Table variables do not have statistics at all.

The auto update statistics feature described above may be turned off at different levels.

  • On the database level, disable auto update statistics using:

    ALTER DATABASE dbname SET AUTO_UPDATE_STATISTICS OFF
    
  • At the table level, disable auto update statistics using the NORECOMPUTE option of the UPDATE STATISTICS command or CREATE STATISTICS command.

  • Use sp_autostats to display and change the auto update statistics setting for a table, index, or statistics object.

Re-enabling the automatic updating of statistics can be done similarly using ALTER DATABASE, UPDATE STATISTICS, or sp_autostats.

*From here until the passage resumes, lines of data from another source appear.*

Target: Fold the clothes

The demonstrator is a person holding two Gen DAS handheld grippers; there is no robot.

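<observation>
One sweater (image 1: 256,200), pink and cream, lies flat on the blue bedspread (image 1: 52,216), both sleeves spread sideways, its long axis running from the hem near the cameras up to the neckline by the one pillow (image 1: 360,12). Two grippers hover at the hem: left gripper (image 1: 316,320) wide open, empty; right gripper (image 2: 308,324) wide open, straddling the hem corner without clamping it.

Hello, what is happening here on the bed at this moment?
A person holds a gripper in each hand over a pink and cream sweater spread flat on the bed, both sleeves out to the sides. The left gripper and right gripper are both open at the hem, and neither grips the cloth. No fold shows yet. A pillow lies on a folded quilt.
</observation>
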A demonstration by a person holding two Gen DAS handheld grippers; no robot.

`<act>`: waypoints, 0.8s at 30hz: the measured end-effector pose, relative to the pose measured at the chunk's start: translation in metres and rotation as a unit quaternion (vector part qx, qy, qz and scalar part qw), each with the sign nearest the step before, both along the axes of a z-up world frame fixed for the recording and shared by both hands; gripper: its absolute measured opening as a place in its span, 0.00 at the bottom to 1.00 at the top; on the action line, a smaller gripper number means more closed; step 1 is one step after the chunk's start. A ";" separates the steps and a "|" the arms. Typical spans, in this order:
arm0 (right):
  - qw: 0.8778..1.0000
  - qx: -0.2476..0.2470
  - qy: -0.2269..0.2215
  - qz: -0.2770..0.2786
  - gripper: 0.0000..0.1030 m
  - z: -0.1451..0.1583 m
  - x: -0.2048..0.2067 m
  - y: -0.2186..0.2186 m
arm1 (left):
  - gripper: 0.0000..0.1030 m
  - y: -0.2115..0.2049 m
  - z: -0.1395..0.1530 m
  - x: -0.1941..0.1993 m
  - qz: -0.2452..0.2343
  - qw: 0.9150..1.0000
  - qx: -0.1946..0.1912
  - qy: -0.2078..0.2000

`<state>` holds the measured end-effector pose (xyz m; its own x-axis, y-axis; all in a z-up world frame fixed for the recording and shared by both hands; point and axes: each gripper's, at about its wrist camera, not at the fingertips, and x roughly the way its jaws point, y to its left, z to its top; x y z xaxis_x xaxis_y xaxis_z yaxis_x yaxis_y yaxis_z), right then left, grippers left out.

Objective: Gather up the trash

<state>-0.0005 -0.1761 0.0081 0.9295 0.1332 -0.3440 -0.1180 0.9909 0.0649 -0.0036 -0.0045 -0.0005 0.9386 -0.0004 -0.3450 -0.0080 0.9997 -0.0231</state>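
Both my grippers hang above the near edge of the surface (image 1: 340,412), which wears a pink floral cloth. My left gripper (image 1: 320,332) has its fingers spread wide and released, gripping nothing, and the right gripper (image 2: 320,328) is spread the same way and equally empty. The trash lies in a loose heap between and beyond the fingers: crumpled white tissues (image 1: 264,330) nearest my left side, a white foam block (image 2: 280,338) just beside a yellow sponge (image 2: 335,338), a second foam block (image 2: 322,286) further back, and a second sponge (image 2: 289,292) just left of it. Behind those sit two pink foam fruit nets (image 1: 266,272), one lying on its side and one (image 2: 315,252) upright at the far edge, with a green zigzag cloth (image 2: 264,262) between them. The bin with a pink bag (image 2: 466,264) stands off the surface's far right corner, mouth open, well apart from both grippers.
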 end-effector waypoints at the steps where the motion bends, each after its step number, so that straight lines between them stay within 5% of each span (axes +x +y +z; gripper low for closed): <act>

SQL Server 2005 maintains the automatic statistics update setting on per-database, per-table, and per-index or statistics object levels. While one can change this setting for all statistics on one table using a single sp_autostats command, this is implemented by changing the setting individually for each statistics object and index on a given table. No metadata explicitly records that auto update statistics is ON or OFF for the whole table.

The following table shows the combined effect of different database, and table and index settings.

Database Setting

Index or Statistics Object Setting

Statistics Auto Update is in Effect for the Object

ON

ON

ON

ON

OFF

OFF

OFF

ON

OFF

OFF

OFF

OFF

It is not possible to override the database setting of OFF for auto update statistics by setting it ON at the statistics object level.

Auto statistics update is always performed by sampling the index or table using the default sampling rate. To set the sampling rate explicitly, run CREATE or UPDATE STATISTICS

Statistics update is covered by the same SQL Profiler event as statistics creation.

String Summary Statistics

SQL Server 2005 includes patented technology for estimating the selectivity of LIKE conditions. It builds a statistical summary of substring frequency distribution for character columns (a string summary). This includes columns of type text, ntext, char, varchar, and nvarchar. Using the string summary, SQL Server can accurately estimate the selectivity of LIKE conditions where the pattern may have any number of wildcards in any combination. For example, SQL Server can estimate the selectivity of predicates of the following form:

Column LIKE 'string%'
Column LIKE '%string'
Column LIKE '%string%'
Column LIKE 'string'
Column LIKE 'str_ing'
Column LIKE 'str[abc]ing'
Column LIKE '%abc%xy'

If there is a user-specified escape character in a LIKE pattern (i.e., the pattern is of the form LIKE pattern ESCAPE escape_character), then SQL Server 2005 guesses selectivity.

This is an improvement over SQL Server 2000, which uses a guess for selectivity when any wildcard other than a trailing wildcard % is used in the LIKE pattern, and has limited accuracy in its estimates in that case.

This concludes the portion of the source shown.